Problem statement
How many of the lines below include the word "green"? Only the number should be given.

Excerpts from a dataset
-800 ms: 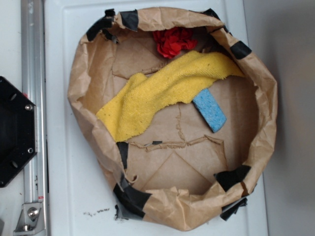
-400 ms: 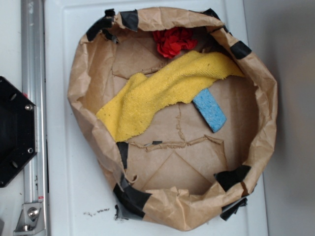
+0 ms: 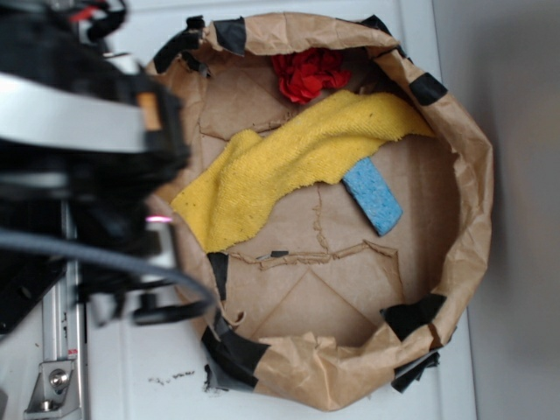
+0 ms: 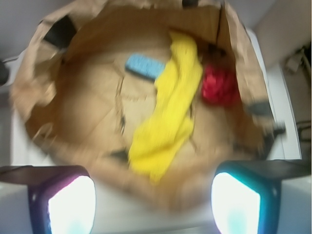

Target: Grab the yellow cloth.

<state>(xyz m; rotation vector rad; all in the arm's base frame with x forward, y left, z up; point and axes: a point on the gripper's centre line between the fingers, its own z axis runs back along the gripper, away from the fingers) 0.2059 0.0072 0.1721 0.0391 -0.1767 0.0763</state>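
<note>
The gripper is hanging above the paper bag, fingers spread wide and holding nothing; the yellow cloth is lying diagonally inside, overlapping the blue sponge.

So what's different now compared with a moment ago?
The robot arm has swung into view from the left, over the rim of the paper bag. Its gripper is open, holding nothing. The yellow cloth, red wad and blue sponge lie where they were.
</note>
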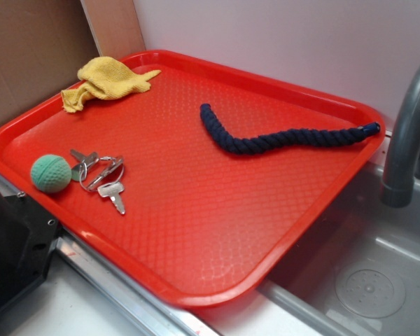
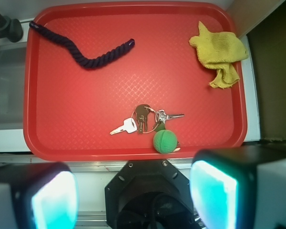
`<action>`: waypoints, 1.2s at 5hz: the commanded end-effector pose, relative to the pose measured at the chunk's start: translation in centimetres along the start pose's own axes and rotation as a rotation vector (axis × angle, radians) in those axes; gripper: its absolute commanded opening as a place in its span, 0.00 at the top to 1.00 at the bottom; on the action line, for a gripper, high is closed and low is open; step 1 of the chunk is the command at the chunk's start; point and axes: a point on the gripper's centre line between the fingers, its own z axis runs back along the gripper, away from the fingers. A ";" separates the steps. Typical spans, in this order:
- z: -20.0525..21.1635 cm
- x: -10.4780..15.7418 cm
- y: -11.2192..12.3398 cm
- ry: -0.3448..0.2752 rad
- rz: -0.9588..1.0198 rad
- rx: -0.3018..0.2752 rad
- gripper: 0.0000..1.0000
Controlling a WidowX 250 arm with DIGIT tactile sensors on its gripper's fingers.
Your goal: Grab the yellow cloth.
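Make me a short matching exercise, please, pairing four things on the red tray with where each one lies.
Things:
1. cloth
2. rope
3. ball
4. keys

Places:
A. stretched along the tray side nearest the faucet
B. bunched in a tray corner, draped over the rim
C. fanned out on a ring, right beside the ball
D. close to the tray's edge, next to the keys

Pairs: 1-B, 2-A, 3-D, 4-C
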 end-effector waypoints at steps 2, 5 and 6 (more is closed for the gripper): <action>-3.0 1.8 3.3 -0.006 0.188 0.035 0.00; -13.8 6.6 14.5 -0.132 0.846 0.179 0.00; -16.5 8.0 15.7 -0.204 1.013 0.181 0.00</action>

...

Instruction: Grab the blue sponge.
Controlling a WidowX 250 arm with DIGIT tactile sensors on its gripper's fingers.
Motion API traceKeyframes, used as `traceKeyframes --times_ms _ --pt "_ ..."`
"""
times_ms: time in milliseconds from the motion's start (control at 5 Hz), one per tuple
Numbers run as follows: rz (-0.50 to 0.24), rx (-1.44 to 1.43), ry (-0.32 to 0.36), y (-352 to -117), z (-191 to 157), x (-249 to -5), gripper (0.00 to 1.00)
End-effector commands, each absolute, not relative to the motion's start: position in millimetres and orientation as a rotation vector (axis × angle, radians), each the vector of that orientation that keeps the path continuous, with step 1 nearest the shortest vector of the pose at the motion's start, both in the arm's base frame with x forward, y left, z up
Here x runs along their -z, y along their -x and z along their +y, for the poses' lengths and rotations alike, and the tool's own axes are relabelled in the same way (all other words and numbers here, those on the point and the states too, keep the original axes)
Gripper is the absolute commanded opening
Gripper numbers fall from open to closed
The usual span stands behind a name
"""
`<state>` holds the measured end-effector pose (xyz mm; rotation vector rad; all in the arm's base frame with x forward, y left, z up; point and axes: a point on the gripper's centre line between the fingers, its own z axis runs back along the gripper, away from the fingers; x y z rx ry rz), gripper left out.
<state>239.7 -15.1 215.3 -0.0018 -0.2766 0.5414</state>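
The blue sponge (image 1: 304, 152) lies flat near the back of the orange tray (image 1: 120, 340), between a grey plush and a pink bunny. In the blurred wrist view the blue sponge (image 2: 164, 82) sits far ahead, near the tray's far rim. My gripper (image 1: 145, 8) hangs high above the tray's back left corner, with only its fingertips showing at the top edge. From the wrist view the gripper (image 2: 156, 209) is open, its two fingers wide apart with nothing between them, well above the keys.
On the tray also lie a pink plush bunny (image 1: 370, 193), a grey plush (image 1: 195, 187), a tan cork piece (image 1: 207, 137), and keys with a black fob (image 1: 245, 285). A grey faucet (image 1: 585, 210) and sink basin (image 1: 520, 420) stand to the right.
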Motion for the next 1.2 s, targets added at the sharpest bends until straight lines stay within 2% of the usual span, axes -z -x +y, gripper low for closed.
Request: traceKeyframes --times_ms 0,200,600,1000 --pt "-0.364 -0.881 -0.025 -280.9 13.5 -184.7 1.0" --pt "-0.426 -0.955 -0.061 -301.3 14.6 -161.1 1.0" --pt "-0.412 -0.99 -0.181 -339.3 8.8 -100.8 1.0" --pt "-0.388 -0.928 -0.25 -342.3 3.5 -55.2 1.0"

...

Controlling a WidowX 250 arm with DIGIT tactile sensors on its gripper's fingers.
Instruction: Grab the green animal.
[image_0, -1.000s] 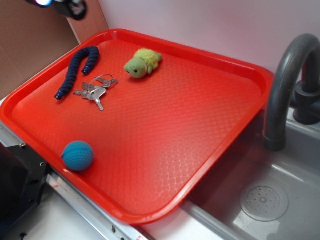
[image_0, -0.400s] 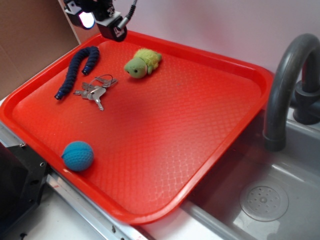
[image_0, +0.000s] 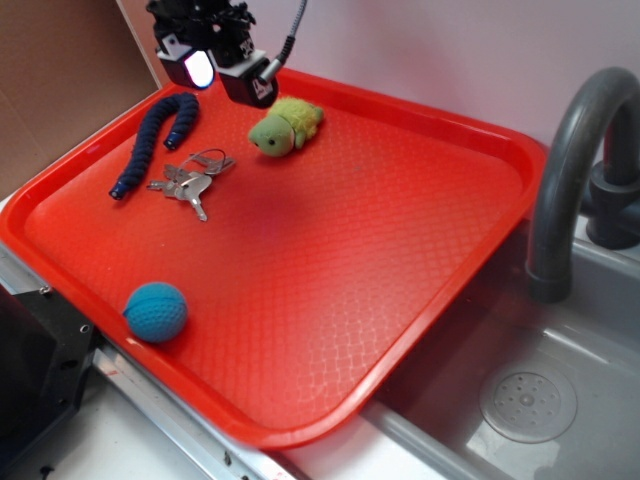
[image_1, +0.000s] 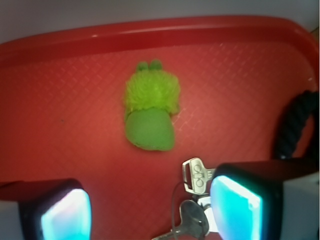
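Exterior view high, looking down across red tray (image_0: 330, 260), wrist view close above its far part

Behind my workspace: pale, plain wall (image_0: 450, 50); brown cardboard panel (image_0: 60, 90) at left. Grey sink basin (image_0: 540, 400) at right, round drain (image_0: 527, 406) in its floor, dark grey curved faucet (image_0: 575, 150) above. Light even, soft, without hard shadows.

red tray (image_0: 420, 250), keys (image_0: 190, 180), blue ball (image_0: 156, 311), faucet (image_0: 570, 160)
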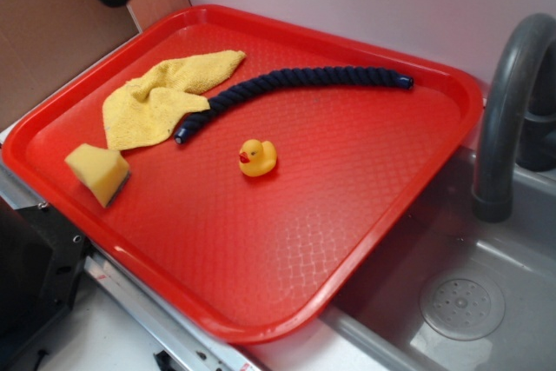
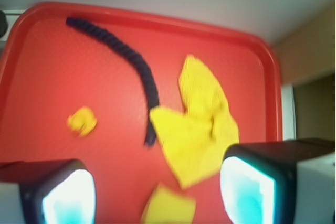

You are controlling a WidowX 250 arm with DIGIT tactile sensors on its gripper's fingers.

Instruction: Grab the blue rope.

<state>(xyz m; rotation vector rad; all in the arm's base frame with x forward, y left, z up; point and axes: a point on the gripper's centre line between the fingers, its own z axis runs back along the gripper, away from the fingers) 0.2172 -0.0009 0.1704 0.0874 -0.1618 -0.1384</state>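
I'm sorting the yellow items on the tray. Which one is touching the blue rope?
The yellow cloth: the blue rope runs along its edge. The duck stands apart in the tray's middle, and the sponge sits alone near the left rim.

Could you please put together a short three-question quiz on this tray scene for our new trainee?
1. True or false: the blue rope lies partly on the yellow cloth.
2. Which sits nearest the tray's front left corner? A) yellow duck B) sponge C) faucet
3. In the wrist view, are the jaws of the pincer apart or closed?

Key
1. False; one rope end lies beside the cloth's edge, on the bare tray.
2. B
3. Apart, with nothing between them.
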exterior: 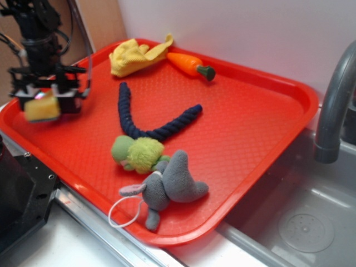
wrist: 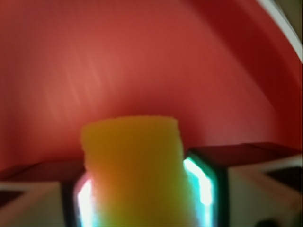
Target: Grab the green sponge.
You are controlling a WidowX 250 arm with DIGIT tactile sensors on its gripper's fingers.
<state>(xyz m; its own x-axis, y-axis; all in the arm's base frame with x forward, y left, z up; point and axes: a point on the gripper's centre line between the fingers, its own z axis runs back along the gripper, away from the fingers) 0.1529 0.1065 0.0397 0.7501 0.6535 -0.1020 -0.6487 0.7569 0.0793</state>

Task result
2